**What this task involves**: Each line from the material with the word "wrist" in it must be copied.

•••

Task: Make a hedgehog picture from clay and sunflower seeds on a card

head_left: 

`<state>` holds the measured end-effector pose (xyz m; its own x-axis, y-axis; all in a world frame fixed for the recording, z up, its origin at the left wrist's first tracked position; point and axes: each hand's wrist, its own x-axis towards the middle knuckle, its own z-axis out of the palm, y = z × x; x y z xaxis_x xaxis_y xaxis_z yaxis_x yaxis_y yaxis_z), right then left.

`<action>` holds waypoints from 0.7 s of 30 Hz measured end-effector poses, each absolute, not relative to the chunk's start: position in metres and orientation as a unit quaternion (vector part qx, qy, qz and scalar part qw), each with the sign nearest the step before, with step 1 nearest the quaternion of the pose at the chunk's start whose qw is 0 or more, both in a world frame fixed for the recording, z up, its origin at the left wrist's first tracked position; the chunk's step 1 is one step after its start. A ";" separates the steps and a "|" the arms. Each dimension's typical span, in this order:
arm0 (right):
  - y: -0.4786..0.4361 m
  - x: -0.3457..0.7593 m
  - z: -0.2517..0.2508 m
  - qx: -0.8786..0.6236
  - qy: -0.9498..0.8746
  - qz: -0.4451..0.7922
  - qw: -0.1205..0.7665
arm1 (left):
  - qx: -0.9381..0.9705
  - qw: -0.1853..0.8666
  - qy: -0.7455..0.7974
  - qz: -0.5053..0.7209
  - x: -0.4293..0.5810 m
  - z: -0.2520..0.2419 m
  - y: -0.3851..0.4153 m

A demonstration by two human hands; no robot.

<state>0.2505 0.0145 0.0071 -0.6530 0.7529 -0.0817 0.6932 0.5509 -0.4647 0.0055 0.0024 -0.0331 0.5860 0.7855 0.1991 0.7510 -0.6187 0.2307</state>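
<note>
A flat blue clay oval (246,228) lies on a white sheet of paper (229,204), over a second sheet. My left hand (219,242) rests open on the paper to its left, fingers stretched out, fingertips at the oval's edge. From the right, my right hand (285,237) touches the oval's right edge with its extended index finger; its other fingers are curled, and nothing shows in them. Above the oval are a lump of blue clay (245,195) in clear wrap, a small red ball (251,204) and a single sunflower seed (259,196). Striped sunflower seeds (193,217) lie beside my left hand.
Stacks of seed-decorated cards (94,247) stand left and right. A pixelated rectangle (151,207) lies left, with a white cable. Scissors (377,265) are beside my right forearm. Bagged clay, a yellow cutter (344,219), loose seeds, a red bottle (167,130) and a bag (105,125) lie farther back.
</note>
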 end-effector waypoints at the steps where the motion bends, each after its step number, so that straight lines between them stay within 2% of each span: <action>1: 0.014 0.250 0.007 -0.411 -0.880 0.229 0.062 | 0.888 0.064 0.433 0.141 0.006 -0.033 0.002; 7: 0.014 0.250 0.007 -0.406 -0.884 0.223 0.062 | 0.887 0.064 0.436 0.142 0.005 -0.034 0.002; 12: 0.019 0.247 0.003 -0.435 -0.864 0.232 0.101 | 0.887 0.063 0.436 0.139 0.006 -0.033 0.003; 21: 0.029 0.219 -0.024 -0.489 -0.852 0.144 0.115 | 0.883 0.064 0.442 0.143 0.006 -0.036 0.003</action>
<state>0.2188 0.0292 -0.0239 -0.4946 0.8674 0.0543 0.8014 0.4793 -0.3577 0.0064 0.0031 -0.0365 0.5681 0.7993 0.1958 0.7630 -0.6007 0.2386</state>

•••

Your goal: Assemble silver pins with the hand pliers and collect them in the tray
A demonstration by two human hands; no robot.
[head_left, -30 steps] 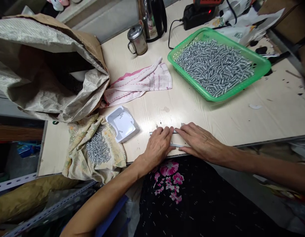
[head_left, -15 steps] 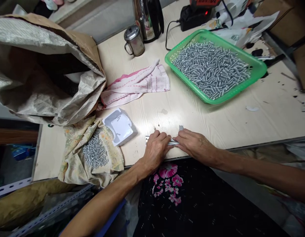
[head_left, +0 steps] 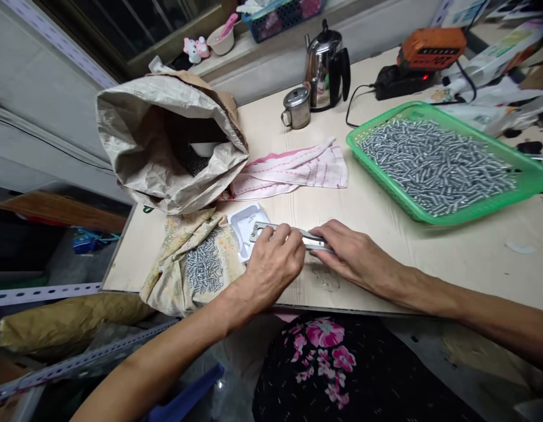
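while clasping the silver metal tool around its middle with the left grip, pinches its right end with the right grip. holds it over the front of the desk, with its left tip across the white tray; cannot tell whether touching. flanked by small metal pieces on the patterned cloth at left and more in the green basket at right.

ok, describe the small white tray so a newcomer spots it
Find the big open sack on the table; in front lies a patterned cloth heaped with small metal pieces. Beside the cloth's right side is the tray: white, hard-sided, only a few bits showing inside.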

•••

**Solution to this problem**:
`<state>` holds the measured end-effector pose (xyz m; its own x-axis, y-axis; all in a world frame fixed for the recording, z up, its origin at the left wrist's first tracked position; point and axes: each hand's wrist, its own x-axis towards the middle knuckle, its own z-axis out of the palm, y = z × x; x y z xaxis_x xaxis_y xaxis_z yaxis_x yaxis_y yaxis_z), right then left.
`<action>` holds waypoints from 0.7 s of 30 Hz measured end-effector poses, each absolute, not relative to the chunk's start: position in metres and orientation as a unit quaternion (vector part qx, qy, qz and scalar part qw), each with the sign nearest the step before, with step 1 nearest the quaternion of the pose at the chunk's start whose qw is 0 or more, both in a world frame fixed for the recording, z up, its origin at the left wrist's first tracked position; the chunk's step 1 is one step after its start. A ";" separates the steps and a "|" the arms. Each dimension's typical span, in this order:

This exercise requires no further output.